Intestinal anastomosis was the surgical procedure conducted on the living subjects (in vivo) in the study. The Children’s National research team conducted four anastomosis surgeries on living pigs using STAR technology and all subjects survived with no complications. The study compared these results to the same procedure conducted manually by an experienced surgeon using standard surgical tools.
“We chose the complex task of anastomosis as proof of concept because this soft tissue surgery is performed over one million times in the U.S. annually,” said Dr. Kim.
All surgeries were compared based on the metrics of anastomosis including the consistency of suturing based on average suture spacing, the pressure at which the anastomosis leaked, the number of mistakes that required removing the needle from the tissue, completion time and lumen reduction, which measures any constriction in the size of the tubular opening.
The comparison showed that supervised autonomous robotic procedures using STAR proved superior to surgery performed by experienced surgeons and RAS techniques, whether on static porcine tissues or on living specimens, in areas such as consistent suture spacing, which helps to promote healing, and in withstanding higher leak pressures, as leakage can be a significant complication from anastomosis surgery.
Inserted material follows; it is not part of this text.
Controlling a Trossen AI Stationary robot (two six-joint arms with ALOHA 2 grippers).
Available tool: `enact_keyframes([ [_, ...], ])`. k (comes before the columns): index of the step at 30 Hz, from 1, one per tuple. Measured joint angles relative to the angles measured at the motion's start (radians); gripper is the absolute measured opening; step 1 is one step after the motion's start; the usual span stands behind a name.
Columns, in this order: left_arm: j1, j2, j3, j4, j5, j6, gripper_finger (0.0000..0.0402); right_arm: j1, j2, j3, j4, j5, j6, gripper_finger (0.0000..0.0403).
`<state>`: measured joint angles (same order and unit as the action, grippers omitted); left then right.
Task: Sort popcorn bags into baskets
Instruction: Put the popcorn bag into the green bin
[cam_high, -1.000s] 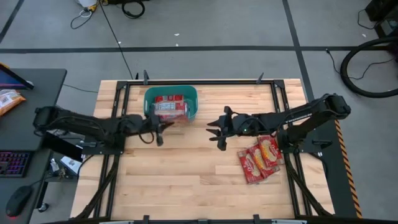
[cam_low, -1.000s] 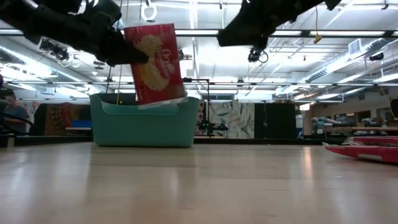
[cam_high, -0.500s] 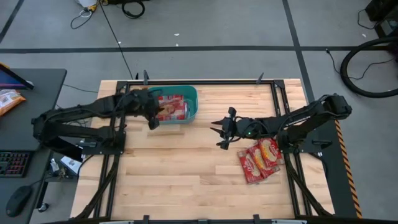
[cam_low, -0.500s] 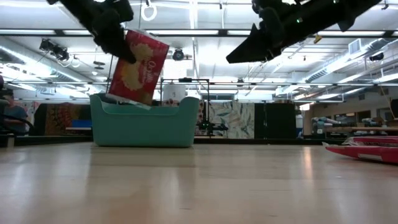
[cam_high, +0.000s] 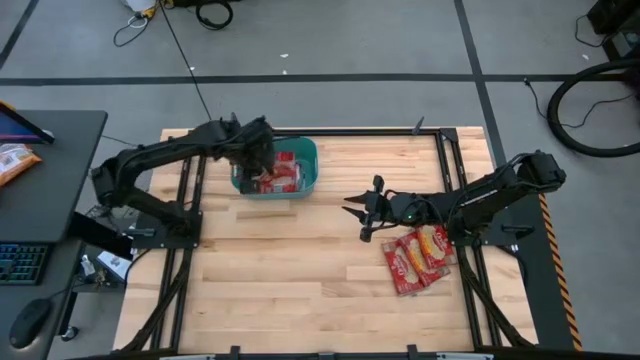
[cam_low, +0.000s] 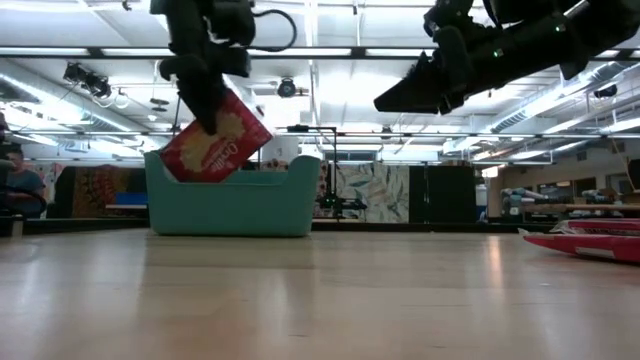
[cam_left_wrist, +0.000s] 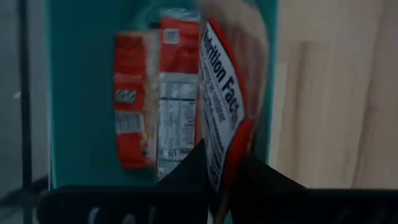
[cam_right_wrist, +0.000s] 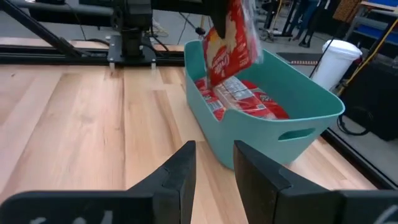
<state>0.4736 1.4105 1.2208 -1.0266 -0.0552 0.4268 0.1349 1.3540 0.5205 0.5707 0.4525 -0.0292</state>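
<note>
Red popcorn bag (cam_low: 213, 140) over basket (cam_low: 240, 197)

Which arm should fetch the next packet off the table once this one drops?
Right. The right tool hangs open and empty just beside the popcorn bags on the table. The left tool is over the teal basket, shut on a popcorn bag, far from that pile.

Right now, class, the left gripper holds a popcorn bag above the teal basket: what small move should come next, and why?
Probably open the left gripper and drop the bag. The held popcorn bag hangs tilted, its lower end already dipping inside the teal basket, above the bags lying there. The right gripper waits open above the table.
</note>
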Motion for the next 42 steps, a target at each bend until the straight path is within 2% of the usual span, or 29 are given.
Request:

Mistakes requiring needle removal were minimal and lumen reduction for the STAR surgeries was within the acceptable range.
In the comparison using living subjects, the manual control surgery took less time, eight minutes versus 35 minutes for the fastest STAR procedure, however researchers noted that the duration of the STAR surgery was comparable to the average for clinical laparoscopic anastomosis, which ranges from 30 minutes to 90 minutes, depending on complexity of the procedure.
Dr. Kim said that since supervised, autonomous robotic surgery for soft tissue procedures has been proven effective, a next step in the development cycle would be further miniaturization of tools and improved sensors to allow for wider use of the STAR system.
He added that, with the right partner, some or all of the technology can be brought into the clinical space and bedside within the next two years.